Exercise directions -> Print every line below exactly. Skip the pictures.

########################################

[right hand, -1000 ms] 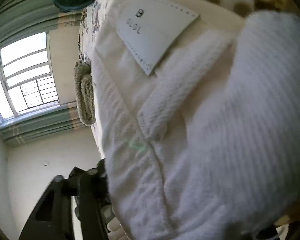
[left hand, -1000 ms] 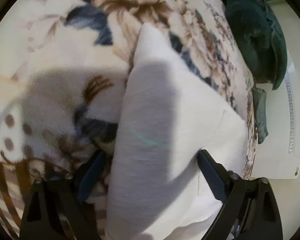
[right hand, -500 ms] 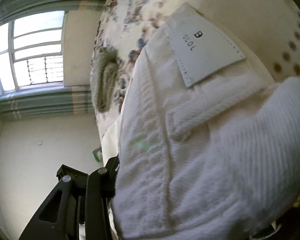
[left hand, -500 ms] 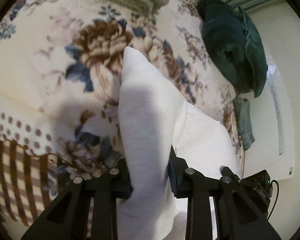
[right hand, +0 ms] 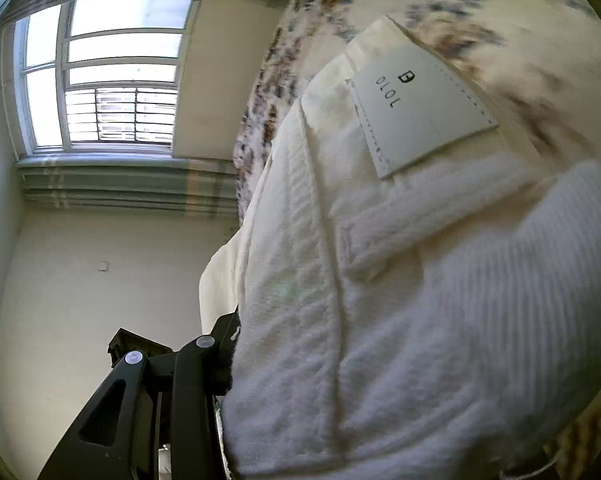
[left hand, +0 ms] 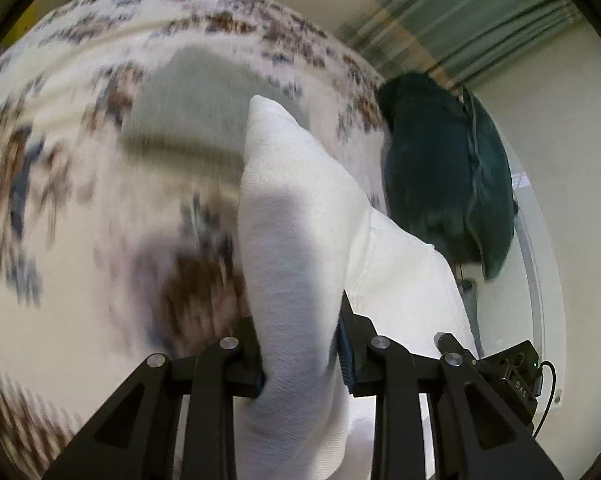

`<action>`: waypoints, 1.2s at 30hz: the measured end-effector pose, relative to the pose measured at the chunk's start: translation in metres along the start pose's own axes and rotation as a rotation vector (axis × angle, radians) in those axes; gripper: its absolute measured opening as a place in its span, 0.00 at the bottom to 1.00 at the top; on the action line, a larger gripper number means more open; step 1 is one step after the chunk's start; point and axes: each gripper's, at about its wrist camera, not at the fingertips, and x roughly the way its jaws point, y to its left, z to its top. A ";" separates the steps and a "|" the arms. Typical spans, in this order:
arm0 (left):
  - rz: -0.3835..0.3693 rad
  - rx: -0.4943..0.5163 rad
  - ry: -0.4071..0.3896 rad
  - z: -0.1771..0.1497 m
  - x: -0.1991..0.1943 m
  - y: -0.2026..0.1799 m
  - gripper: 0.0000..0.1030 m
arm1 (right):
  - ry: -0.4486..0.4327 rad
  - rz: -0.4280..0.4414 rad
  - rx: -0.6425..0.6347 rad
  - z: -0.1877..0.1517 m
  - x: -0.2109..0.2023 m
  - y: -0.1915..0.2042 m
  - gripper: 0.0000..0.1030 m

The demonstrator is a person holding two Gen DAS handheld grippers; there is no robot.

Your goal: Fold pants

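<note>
Both grippers had the white pants (left hand: 300, 248) lifted off the floral bedspread (left hand: 80, 200), so the carry-over of a fold was in hand. The left gripper (left hand: 300, 356) clamped a thick ribbed fold at lower centre. The right gripper (right hand: 228, 360) had been closing; only one finger showed at lower left, against the waistband edge, apparently gripping. Heavy, coarse twill, stitched leather-like patch (right hand: 420, 112). Next, the held edge should be laid flat and square.
</note>
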 end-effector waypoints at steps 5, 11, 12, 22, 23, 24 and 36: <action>-0.007 0.027 -0.031 0.125 0.034 0.041 0.24 | -0.022 0.028 -0.029 0.070 0.118 0.039 0.43; 0.005 0.045 -0.005 0.232 0.097 0.100 0.24 | -0.025 0.039 -0.038 0.150 0.265 0.042 0.43; 0.010 0.049 -0.002 0.241 0.105 0.106 0.24 | -0.022 0.040 -0.034 0.163 0.290 0.039 0.43; 0.040 -0.036 0.042 0.265 0.161 0.190 0.26 | 0.102 -0.063 0.037 0.181 0.393 -0.023 0.52; 0.033 -0.034 0.043 0.262 0.157 0.190 0.26 | 0.131 -0.062 0.057 0.182 0.389 -0.024 0.54; 0.030 -0.032 0.046 0.260 0.154 0.189 0.28 | 0.151 -0.062 0.074 0.181 0.384 -0.026 0.55; 0.240 0.015 0.021 0.236 0.101 0.171 0.31 | 0.046 -0.305 0.050 0.192 0.332 -0.013 0.56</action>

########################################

Exercise result ->
[right hand, -1000 ms] 
[left hand, -1000 ms] 
[right hand, -500 ms] 
[left hand, -500 ms] 
[right hand, +0 ms] 
[left hand, +0 ms] 

`<action>`: waypoints, 1.2s at 30hz: the measured end-effector pose, relative to the pose measured at the chunk's start: translation in metres along the start pose's own axes and rotation as a rotation vector (axis × angle, radians) in those axes; gripper: its absolute measured opening as a place in its span, 0.00 at the bottom to 1.00 at the top; on the action line, a larger gripper number means more open; step 1 is one step after the chunk's start; point and axes: each gripper's, at about its wrist camera, not at the fingertips, and x roughly the way its jaws point, y to its left, z to its top. A ";" separates the steps and a "|" the arms. Typical spans, in this order:
arm0 (left):
  - rz: -0.3835..0.3693 rad
  - rx: -0.4943..0.5163 rad
  - ry: -0.4071..0.3896 rad
  - z: -0.1771..0.1497 m
  - x: -0.1991..0.1943 m
  - y: -0.2026..0.1799 m
  - gripper: 0.0000..0.1030 m
arm1 (right):
  - ry: -0.4486..0.4327 rad
  - rz: -0.4280..0.4414 rad
  - rx: -0.6425..0.6347 rad
  - z: -0.1877..0.1517 m
  - x: -0.2109..0.2023 m
  - y: -0.1915..0.2042 m
  - gripper: 0.0000..0.1030 m

The demonstrator is a person holding two Gen DAS handheld grippers; there is no robot.

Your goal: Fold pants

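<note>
Both grippers had the white pants (left hand: 300, 248) lifted off the floral bedspread (left hand: 80, 200), so the carry-over of a fold was in hand. The left gripper (left hand: 300, 356) clamped a thick ribbed fold at lower centre. The right gripper (right hand: 228, 360) had been closing; only one finger showed at lower left, against the waistband edge, apparently gripping. Heavy, coarse twill, stitched leather-like patch (right hand: 420, 112). Next, the held edge should be laid flat and square.
</note>
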 end-effector waypoints at steps 5, 11, 12, 22, 23, 24 and 36: <action>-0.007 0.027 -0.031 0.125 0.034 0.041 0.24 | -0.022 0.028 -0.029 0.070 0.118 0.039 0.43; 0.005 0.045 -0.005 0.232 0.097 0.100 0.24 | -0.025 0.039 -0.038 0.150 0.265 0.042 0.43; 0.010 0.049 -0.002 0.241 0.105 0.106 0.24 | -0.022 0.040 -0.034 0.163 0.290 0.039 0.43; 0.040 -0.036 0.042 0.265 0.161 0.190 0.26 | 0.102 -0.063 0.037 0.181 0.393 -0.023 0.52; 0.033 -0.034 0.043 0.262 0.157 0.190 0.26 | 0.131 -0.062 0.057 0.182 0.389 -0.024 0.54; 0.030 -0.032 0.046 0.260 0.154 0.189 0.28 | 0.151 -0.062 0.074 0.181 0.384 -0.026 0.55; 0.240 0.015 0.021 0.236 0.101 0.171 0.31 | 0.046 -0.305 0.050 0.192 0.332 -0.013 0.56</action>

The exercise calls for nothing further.